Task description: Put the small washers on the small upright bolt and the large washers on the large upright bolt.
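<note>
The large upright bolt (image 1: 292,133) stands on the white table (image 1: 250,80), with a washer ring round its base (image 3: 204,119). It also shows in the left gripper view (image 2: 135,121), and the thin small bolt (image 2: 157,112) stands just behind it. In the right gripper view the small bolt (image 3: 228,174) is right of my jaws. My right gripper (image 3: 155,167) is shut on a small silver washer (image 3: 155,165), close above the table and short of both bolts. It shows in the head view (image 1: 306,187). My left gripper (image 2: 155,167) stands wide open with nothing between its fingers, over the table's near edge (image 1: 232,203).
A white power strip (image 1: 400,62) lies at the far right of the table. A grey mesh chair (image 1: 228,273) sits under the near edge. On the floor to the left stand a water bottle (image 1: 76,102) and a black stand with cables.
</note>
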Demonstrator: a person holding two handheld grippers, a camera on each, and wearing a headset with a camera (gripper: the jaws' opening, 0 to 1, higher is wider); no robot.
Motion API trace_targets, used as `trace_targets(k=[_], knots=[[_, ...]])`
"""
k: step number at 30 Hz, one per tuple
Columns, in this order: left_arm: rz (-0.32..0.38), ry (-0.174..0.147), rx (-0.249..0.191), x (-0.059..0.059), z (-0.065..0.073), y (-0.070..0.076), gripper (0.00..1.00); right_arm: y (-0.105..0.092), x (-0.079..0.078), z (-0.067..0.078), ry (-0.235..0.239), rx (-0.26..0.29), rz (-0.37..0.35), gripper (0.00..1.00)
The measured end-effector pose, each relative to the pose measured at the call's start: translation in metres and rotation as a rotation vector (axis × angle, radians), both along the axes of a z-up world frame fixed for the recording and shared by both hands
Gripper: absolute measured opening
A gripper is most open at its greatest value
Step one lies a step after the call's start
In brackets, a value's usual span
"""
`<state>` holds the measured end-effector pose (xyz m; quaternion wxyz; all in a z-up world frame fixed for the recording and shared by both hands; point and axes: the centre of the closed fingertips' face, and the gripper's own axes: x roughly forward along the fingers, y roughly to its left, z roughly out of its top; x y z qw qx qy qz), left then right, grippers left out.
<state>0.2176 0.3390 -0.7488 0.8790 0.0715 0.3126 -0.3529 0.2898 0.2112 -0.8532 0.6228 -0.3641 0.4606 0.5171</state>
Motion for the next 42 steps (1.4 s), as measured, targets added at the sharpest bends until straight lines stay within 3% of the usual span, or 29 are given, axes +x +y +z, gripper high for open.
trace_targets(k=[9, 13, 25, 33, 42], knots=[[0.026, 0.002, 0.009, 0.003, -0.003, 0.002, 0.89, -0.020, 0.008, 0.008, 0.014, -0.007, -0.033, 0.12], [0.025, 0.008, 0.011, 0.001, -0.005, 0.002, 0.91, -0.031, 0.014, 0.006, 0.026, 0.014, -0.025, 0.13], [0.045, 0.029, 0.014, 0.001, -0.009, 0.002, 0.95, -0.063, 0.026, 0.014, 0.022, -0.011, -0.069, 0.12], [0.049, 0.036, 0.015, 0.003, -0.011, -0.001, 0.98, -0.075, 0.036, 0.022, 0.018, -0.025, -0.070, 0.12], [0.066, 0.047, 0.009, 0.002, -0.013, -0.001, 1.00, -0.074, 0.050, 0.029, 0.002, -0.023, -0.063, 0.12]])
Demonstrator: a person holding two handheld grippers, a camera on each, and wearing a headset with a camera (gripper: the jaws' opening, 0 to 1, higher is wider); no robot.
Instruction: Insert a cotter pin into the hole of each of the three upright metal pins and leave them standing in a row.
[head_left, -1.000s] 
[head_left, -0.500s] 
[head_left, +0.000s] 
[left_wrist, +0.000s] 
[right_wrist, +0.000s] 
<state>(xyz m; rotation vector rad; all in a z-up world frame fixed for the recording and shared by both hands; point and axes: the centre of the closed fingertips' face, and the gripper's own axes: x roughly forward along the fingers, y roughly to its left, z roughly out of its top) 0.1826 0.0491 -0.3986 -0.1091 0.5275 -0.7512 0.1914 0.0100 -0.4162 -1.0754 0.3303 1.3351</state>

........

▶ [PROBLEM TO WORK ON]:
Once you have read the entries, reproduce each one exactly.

▶ [EXERCISE RESPONSE]:
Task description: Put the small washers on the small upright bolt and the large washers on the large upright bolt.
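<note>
The large upright bolt (image 1: 292,133) stands on the white table (image 1: 250,80), with a washer ring round its base (image 3: 204,119). It also shows in the left gripper view (image 2: 135,121), and the thin small bolt (image 2: 157,112) stands just behind it. In the right gripper view the small bolt (image 3: 228,174) is right of my jaws. My right gripper (image 3: 155,167) is shut on a small silver washer (image 3: 155,165), close above the table and short of both bolts. It shows in the head view (image 1: 306,187). My left gripper (image 2: 155,167) stands wide open with nothing between its fingers, over the table's near edge (image 1: 232,203).
A white power strip (image 1: 400,62) lies at the far right of the table. A grey mesh chair (image 1: 228,273) sits under the near edge. On the floor to the left stand a water bottle (image 1: 76,102) and a black stand with cables.
</note>
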Demonstrator: a person holding two handheld grippers, a camera on each, and wearing a headset with a camera (gripper: the jaws' opening, 0 to 1, higher is wider); no robot.
Motion API trace_targets, used as `trace_targets(k=[_], knots=[[_, ...]])`
"""
k: step number at 30 Hz, one per tuple
Columns, in this order: left_arm: rz (-0.32..0.38), ry (-0.174..0.147), rx (-0.249..0.191), x (-0.059..0.059), z (-0.065..0.073), y (-0.070..0.076), gripper (0.00..1.00); right_arm: y (-0.105..0.092), x (-0.079..0.078), z (-0.067..0.078), ry (-0.235..0.239), rx (-0.26..0.29), rz (-0.37..0.35), gripper (0.00..1.00)
The measured end-effector pose, each relative to the pose measured at the call's start: translation in metres and rotation as a rotation vector (axis × angle, radians), both along the axes of a z-up world frame fixed for the recording and shared by both hands
Gripper: absolute measured opening
A gripper is most open at its greatest value
Step one lies a step after the call's start
In brackets, a value's usual span
"""
`<state>` holds the measured end-effector pose (xyz m; quaternion wxyz; all in a z-up world frame fixed for the recording and shared by both hands; point and axes: the centre of the closed fingertips' face, and the gripper's own axes: x roughly forward along the fingers, y roughly to its left, z roughly out of its top; x y z qw qx qy qz), left then right, grippers left out.
<state>0.2176 0.3390 -0.7488 0.8790 0.0715 0.3126 -0.3529 0.2898 0.2112 -0.8532 0.6228 -0.3641 0.4606 0.5171</state>
Motion for the next 42 steps (1.4 s), as measured, targets added at the sharpest bends until straight lines stay within 3% of the usual span, or 29 are given, axes +x +y +z, gripper high for open.
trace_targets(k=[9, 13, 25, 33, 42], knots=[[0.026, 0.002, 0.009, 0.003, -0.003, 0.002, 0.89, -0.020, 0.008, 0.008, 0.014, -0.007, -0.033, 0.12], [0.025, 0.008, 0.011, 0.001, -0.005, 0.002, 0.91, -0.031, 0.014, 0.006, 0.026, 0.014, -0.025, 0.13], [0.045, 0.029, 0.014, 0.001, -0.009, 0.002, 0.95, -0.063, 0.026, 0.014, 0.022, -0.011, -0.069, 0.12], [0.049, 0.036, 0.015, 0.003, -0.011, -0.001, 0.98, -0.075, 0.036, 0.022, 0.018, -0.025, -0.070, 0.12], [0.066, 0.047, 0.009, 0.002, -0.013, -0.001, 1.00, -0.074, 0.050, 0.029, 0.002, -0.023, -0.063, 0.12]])
Demonstrator: a person holding two handheld grippers, a camera on each, and wearing a headset with a camera (gripper: the jaws' opening, 0 to 1, higher is wider); no robot.
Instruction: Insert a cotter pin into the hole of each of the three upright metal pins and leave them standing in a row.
[head_left, -1.000s] 
[head_left, -0.500s] 
[head_left, +0.000s] 
[left_wrist, +0.000s] 
[right_wrist, +0.000s] 
<state>(xyz m; rotation vector rad; all in a z-up world frame fixed for the recording and shared by both hands; point and axes: the centre of the closed fingertips' face, and the gripper's own axes: x roughly forward along the fingers, y roughly to its left, z roughly out of its top) 0.1826 0.0491 -0.3986 -0.1091 0.5275 -0.7512 0.1914 0.0100 -0.4162 -1.0754 0.3303 1.3351</state>

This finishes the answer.